Instructions for the task –
Copy out the entries below exactly as they stand, but only from the line containing "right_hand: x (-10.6" through the line containing "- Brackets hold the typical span".

Task material –

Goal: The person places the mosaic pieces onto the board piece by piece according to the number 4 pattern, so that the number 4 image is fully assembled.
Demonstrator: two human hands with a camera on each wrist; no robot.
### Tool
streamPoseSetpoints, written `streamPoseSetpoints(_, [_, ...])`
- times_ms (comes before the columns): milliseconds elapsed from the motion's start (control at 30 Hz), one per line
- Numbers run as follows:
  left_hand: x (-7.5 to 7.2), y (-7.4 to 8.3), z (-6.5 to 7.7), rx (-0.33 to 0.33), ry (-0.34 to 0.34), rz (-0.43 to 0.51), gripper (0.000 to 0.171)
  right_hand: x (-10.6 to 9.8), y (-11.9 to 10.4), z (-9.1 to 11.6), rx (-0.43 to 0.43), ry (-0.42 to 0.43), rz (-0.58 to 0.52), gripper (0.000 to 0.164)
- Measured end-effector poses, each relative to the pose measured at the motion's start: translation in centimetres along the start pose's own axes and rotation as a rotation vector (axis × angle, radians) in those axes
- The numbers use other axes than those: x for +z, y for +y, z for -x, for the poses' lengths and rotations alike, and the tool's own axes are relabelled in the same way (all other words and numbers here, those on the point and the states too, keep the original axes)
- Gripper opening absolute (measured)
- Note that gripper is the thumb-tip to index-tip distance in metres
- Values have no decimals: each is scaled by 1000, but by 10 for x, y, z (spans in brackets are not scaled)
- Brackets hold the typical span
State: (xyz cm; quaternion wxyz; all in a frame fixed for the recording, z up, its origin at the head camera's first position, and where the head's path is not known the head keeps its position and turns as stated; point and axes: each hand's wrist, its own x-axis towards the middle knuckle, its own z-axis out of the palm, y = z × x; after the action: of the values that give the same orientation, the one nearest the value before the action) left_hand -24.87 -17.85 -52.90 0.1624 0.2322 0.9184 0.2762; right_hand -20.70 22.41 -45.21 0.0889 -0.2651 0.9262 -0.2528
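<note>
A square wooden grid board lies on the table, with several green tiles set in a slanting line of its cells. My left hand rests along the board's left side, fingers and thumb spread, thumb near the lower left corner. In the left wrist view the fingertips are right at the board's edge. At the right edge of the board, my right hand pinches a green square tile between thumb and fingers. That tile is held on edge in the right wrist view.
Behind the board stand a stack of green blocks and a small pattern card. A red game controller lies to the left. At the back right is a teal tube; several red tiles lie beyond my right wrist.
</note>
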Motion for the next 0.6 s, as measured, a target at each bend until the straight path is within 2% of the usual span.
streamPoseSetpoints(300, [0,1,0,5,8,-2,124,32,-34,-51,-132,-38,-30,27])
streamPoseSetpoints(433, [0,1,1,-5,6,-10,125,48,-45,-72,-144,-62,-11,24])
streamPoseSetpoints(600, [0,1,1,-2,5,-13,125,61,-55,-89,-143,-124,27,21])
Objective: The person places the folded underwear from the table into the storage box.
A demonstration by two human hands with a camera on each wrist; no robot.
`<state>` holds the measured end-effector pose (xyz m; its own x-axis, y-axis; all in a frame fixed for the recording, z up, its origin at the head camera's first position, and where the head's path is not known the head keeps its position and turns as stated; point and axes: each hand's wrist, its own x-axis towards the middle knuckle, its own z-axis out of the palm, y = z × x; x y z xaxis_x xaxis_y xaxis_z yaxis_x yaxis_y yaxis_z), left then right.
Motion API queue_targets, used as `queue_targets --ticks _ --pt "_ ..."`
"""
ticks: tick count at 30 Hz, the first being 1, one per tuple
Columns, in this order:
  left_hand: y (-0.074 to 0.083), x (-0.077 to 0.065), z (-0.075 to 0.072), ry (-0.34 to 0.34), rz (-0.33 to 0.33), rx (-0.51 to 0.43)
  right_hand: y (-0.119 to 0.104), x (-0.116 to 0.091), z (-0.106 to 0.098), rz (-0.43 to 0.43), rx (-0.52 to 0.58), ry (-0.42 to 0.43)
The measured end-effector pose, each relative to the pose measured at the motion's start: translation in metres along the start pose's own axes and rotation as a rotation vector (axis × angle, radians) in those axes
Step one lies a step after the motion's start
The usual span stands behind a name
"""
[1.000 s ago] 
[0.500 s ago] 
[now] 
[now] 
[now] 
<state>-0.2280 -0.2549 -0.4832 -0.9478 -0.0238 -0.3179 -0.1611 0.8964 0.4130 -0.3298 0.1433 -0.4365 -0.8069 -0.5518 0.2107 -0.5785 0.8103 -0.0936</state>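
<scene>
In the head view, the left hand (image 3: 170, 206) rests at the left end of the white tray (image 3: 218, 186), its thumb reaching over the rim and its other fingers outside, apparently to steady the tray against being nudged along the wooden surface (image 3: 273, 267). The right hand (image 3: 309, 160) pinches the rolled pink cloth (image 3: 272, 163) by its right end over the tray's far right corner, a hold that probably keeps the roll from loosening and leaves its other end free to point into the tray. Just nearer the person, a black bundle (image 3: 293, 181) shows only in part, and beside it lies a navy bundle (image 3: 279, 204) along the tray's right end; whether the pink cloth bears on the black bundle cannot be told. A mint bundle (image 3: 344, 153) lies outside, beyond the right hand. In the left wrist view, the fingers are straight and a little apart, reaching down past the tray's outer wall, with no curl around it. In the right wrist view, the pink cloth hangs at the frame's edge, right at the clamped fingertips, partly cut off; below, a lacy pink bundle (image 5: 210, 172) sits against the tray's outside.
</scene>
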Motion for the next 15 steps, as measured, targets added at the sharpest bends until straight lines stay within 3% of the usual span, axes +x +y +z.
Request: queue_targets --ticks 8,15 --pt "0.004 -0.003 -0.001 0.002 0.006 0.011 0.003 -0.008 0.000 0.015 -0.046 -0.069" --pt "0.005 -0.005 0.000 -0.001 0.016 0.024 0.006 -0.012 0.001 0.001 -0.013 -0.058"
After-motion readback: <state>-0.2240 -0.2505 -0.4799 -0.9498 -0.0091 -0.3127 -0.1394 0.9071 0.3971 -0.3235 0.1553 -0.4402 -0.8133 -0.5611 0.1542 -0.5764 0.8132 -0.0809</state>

Output of the exercise –
  right_hand: x (-10.6 to 9.8), y (-11.9 to 10.4), z (-9.1 to 11.6), rx (-0.43 to 0.43), ry (-0.42 to 0.43), rz (-0.58 to 0.52), gripper (0.000 to 0.164)
- Measured end-effector poses, each relative to the pose measured at the motion's start: translation in centimetres along the start pose's own axes and rotation as a rotation vector (axis × angle, radians) in those axes
- The numbers use other axes than those: x for +z, y for +y, z for -x, for the poses' lengths and rotations alike, and the tool's own axes are relabelled in the same way (all other words and numbers here, those on the point and the states too, keep the original axes)
- Gripper opening absolute (measured)
- Note that gripper is the thumb-tip to index-tip distance in metres
- Values have no decimals: each is scaled by 1000, but by 10 for x, y, z (spans in brackets are not scaled)
- Brackets hold the typical span

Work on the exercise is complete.